Beautiful place, Mike, an enviable little lake.
I love your dock and I can finally see it in the water.

Thanks for sharing, bravo hermanK.

I like how you're showcasing your work.
I think it's very important and helpful to detail every step of the process.
Well done, Chugalone.

I wanted to add two more tips for those who intend to build a circuit themselves and use resistors.

MEASURING RESISTANCE

Resistance measurement (all multimeters, even low-cost ones, have this feature) should be performed on a de-energized circuit.
Be careful if the resistor is not isolated but connected to other components, the measurement may be distorted.
For example, if it is connected in parallel with other resistors, you will have the value in Ohms of the equivalent resistance of the resistors in parallel and not of the individual resistor.

DISPOSITION OF POWER INVOLVED

For small circuits with low currents, this information may be useless, but it's good to know.
When purchasing a resistor, only the resistance value in Ohms is considered.
In reality, we must also check its power, or rather, its ability to dissipate heat in Watts without breaking.

A small resistor, like those used in electronics, is typically 250 mW (1/4 Watt).
Well, to know if it's suitable for our use and won't get damaged, just do a little calculation.
In direct current, according to Ohm's third law, electrical power is given by the product of voltage and current.
P = V x I
For example, if a resistor is subjected to a voltage of 12 volts and a current of 40 mA, it must support a power of at least 0.48 W.
480 mW is greater than 250 mW, so one of the resistors mentioned above cannot be used. The resistor was 300 Ohms, of course.
So, in summary, the advice is: always calculate the power involved based on the voltage and current.
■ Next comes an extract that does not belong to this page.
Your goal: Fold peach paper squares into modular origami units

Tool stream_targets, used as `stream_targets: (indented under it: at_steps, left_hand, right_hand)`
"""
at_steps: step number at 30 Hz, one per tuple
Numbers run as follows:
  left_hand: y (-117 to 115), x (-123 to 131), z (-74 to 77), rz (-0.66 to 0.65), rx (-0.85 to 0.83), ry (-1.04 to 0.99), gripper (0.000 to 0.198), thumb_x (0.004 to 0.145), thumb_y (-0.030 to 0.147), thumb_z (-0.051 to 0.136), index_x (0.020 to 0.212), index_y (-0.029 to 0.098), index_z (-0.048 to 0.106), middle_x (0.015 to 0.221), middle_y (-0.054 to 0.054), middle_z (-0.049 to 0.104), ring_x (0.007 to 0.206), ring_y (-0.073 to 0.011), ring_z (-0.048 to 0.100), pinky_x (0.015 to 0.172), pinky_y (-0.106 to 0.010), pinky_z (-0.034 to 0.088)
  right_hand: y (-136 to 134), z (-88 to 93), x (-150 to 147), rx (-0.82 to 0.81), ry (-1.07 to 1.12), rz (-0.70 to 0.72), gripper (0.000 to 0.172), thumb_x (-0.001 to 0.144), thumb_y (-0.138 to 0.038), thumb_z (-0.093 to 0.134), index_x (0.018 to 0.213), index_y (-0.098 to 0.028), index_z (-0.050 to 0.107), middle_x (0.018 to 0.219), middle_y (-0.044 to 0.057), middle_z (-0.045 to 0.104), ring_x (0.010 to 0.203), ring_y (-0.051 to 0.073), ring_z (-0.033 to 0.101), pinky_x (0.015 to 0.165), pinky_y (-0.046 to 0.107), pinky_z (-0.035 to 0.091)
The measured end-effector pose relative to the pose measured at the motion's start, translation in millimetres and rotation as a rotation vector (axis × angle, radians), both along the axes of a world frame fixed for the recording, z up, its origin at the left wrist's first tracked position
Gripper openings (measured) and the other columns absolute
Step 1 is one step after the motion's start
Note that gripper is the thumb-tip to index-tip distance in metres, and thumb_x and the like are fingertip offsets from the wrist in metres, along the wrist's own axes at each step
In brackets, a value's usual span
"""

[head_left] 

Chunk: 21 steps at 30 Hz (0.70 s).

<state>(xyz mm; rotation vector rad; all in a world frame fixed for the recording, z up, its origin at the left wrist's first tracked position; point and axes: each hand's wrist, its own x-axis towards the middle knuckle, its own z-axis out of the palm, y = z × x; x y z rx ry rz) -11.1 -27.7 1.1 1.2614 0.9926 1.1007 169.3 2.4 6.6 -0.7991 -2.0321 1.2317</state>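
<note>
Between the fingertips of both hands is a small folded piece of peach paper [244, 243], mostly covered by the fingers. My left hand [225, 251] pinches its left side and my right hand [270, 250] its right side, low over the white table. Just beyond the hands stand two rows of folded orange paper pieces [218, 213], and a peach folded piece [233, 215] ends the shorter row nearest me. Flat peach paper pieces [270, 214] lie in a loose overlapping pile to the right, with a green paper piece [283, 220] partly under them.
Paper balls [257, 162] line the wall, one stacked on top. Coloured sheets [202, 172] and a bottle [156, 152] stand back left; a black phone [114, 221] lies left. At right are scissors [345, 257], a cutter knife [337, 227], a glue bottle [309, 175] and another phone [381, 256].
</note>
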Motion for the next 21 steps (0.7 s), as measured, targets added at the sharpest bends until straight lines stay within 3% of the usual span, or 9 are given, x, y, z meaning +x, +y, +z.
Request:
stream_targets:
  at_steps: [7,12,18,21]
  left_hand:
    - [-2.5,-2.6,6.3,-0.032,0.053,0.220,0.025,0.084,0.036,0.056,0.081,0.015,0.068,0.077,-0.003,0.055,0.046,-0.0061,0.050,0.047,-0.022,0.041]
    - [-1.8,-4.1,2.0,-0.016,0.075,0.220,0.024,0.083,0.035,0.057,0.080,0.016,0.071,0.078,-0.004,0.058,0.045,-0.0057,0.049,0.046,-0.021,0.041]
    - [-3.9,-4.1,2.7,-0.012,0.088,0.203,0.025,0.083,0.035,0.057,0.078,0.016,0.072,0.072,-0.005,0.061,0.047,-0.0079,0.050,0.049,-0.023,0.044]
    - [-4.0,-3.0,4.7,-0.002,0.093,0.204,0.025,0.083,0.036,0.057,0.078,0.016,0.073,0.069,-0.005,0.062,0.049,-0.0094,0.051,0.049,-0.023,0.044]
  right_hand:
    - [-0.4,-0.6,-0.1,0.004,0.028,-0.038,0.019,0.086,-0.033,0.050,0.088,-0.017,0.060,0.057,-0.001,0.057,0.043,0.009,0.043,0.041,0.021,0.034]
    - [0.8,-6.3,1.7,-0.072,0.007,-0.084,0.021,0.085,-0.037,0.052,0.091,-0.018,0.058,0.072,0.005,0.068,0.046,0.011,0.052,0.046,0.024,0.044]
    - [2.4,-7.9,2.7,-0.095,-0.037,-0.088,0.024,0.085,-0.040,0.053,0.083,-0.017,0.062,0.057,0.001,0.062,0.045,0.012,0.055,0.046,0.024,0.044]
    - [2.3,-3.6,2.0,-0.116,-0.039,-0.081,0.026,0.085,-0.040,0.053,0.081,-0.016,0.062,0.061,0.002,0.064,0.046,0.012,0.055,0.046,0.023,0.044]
Hi EdW, as I was saying to Dave, everyone has their own needs, interests, and hobbies. I agree with you.
I agree with you about the difficulties of learning Arduino (which requires knowledge of computer science, not just electronics) and building a DC/DC yourself.
I agree that building electronic products, now sold cheaply on Aliexpress, is uneconomical.
Furthermore, people often want to save time. I could have made the anchors myself because I knew how to do it, but I chose to buy pre-made ones.
Some time ago, I started sourcing components to build an ESC myself, just for fun, certainly not to achieve better performance than ESCs sold online. I stopped because I couldn't find everything and didn't have time to finish a time-consuming project. I don't rule out picking it up again in the future, along with many other things.
Personally, I don't need to adjust the brightness of the lights on a boat. Once I've found the right brightness (combined with the right current, thus choosing the right resistor), I don't think it's necessary to change them, but that's my personal opinion.
In any case, I could place a variable resistor in series with a fixed resistor for fine adjustments.
As for me, I respect everyone's opinions and choices, so if anyone needs information on basic electronics, to the extent I can, I'm available and happy to share my limited knowledge.

Hi Dave, in electronics, there are many ways to achieve the same result.
I didn't say using resistors is the best solution.
The advantages of a small LED circuit with resistors are these:
You can understand what you're doing, and once you've learned it, you can repeat it over and over again, applying it to various situations.
It's fun to learn and apply the basics of electronics.
In fact, JSS4 is doing it very well with Ronald, congratulations to both of you.
Other systems, like DC-DC Buck Step Down or Arduino, are much more difficult to DIY. Impossible for a novice to learn easily.
There are those who want to learn more, and those who are content to buy what they need and assemble it.
Basically, with discrete components (resistors, capacitors, transistors, etc., etc.), it's simply fun.
This is obviously not a criticism; everyone is free to do as they prefer, and from your point of view, you've certainly made the best choice in achieving the result you wanted.
Furthermore, resistors are very cheap.

Sorry Ron, I'll reply to your PM as soon as possible.

Hi Ron, I counted at least eight lights, great challenge. I'll be rooting for you, of course.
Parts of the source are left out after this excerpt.